> _ASSIGNMENT_:
For this exercise, copy exactly every line from the one holding "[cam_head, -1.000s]" through the end of the data, both included. Omit pictures.

******************************

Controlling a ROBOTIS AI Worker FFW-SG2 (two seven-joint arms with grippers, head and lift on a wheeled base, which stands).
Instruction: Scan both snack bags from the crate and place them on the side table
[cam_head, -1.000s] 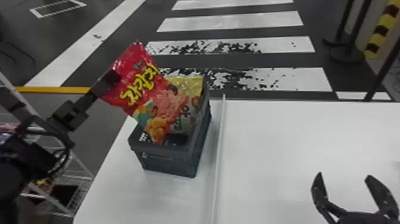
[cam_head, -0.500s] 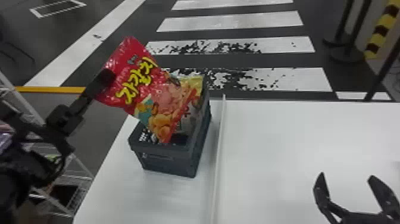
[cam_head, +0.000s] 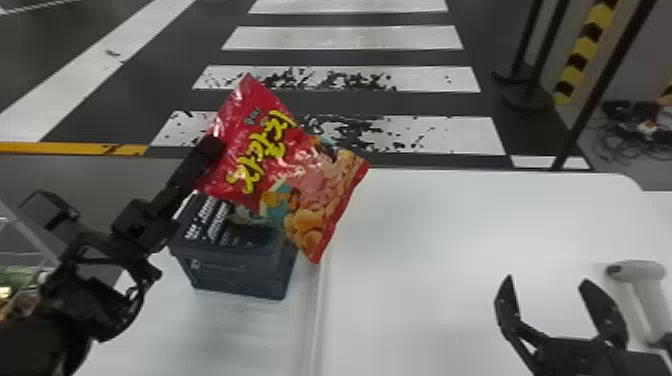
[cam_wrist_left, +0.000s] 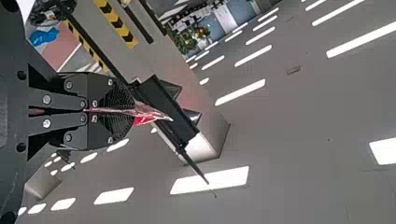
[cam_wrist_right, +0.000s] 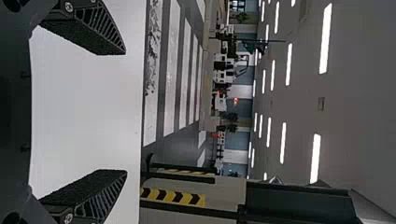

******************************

> _ANSWER AREA_:
[cam_head, -1.000s] 
[cam_head, -0.500s] 
[cam_head, +0.000s] 
[cam_wrist_left, +0.000s] 
[cam_wrist_right, +0.000s] 

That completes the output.